2 450 hab. (Doncherois ou Foyans), 2 736 ha dont 1 487 de bois, commune du département des Ardennes dans le canton de Sedan-Ouest, 5 km à l’ouest du chef-lieu. La bourgade se trouve sur la rive droite de la Meuse, près d’un large carrefour de plaines au croisement de la vallée de la Meuse et d’une ancienne vallée abandonnée qui se suit de Buzancy à Nouzonville. Elle dispose d’un «Faubourg» rive gauche; c’est une banlieue industrielle de Sedan, dont la principale usine est Delphi (ex-General Motors, indépendant depuis 1999) qui fabrique des radiateurs de voitures (350 sal., contre 520 en 2005); raccords de câbles Nexans (105 sal.), fonderie-émaillerie Invicta (55 sal.), granulats plastiques Spartech (50 sal.); installations électriques Forclum (45 sal.), transports Monnier-Borsu-Sotradel (60 sal.). D'autres, comme Foseco (chimie) et Glaverbel (verrerie), ont disparu depuis 2000. Une rénovation du centre-ville est aidée par le Feder; maison de retraite publique.

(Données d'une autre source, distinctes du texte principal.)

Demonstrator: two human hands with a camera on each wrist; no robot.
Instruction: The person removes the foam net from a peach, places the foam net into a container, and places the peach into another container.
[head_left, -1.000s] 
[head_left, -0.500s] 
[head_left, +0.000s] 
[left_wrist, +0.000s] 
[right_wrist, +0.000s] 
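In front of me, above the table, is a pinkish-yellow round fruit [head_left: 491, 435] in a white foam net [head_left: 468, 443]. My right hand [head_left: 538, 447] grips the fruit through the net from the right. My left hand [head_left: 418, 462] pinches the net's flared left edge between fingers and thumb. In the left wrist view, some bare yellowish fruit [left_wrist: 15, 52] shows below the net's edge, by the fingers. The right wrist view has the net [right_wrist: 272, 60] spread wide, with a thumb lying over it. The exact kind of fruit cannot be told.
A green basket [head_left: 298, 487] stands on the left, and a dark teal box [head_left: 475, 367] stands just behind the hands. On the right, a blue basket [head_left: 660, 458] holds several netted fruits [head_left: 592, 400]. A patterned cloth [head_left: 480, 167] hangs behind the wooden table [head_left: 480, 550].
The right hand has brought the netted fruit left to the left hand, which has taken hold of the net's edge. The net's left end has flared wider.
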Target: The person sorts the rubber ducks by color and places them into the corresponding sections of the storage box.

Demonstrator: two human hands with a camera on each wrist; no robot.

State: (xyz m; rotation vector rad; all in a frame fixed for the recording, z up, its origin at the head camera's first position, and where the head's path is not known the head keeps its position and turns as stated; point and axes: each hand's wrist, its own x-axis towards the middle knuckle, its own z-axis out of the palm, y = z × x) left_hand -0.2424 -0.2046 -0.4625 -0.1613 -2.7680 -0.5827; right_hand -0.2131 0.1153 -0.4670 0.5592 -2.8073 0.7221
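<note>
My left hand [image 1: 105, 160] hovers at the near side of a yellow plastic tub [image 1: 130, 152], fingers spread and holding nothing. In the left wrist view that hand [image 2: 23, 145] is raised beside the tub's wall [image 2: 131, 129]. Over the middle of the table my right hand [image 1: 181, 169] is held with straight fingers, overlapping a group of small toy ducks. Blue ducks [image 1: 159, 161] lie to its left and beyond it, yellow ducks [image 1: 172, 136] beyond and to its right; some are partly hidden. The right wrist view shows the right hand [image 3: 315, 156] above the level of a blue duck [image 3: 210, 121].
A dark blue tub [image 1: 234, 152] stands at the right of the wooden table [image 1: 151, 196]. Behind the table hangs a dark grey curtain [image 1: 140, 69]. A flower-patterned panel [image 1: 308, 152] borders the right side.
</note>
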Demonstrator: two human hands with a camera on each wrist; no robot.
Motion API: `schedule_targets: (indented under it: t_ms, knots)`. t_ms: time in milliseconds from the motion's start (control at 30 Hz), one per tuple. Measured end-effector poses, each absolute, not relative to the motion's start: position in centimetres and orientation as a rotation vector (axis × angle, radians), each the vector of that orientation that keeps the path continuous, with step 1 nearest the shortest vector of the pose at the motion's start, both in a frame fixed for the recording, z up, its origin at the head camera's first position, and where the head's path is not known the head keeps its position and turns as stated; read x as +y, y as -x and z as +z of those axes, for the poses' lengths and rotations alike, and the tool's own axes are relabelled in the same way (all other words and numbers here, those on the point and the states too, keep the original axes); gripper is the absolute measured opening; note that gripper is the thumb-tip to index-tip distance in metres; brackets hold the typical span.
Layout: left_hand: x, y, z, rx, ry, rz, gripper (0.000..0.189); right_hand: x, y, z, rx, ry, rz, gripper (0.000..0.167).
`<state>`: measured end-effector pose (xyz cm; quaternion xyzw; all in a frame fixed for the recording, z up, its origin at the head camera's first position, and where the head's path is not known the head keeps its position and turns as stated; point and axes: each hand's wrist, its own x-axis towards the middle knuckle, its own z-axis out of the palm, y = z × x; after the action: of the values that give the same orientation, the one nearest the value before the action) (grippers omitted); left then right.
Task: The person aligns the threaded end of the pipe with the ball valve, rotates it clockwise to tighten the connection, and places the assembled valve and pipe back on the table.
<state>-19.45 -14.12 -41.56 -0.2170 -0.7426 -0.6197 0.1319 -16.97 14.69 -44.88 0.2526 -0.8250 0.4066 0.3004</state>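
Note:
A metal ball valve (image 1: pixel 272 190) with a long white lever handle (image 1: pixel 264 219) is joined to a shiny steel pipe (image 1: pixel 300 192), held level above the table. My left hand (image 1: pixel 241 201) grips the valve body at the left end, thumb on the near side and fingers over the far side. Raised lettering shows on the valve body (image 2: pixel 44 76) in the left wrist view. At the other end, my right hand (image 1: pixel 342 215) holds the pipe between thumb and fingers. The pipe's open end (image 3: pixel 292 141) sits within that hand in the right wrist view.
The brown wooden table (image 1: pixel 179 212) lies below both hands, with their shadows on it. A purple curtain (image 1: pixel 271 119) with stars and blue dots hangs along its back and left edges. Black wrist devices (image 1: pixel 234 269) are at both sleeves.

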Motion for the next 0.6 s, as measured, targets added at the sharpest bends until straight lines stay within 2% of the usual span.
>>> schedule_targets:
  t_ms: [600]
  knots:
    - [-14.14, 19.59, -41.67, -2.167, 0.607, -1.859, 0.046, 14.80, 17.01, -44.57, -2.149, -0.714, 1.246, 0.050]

La population communale croît lentement depuis le creux des années 1920.


Floing

2 550 hab. (Flongeois), 743 ha, commune du département des Ardennes dans le canton de Sedan-Nord, en banlieue NO de Sedan près de la rive droite de la Meuse; meubles de cuisine Gondel (35 sal.), plastiques Seripal (20 sal.), atelier Applitec de traitements de surfaces du groupe Aldem de Sedan. La population a culminé à 2 400 hab. en 1886, puis s'est abaissée jusqu'à 1 750 hab. vers 1950 avant de croître à nouveau jusqu'en 1982 (2 900 hab. sdc).


Vrigne-aux-Bois

3 560 hab. (Vrignois), 804 ha dont 215 de bois, commune du département des Ardennes dans le canton de Sedan-Ouest. La cité forme une petite conurbation de près de 8 000 habitants avec sa voisine Vivier-au-Court. Elle a pour site la large vallée à fond plat drainée par la minuscule Vrigne, et qui fut creusée par une ancienne Meuse entre Donchery au sud et Nouzonville au nord; collège public, centre de loisirs. C’est un foyer industriel, avec Nexans (ex-Mars Actel ex-Alcatel, électronique pour réseaux hertziens, 170 sal.), les usines métallurgiques Jardinier-Massard (fonderie, ferrures et serrures, 130 sal. en trois sites dont deux à Sedan), Marcel France Mécano-Galva (110), La Fonte Ardennaise (unité FA3, 110 sal.), Modec (découpage-emboutissage, 50 sal.), FTS (traitements de surfaces, 40 sal.) plus le siège du groupe (25 sal.), Méca Model (mécanique, 35 sal.), Mecarden (mécanique, 30 sal.), Aldem (découpage, 30 sal.), JML (constructions métalliques, 25 sal.); installations élevctriques GTIE (35 sal.), constructions Palombo (30 sal.), peinture DG Corpo Bat (25 sal.), transports Rousseau (25 sal.); mais c’est aussi une ville fleurie (trois fleurs). La population était de 3 000 hab. en 1900 et à peu près autant en 1950; son maximum a été en 1982 (3 900 hab. sdc); la perte a été de 160 hab. entre 1999 et 2008.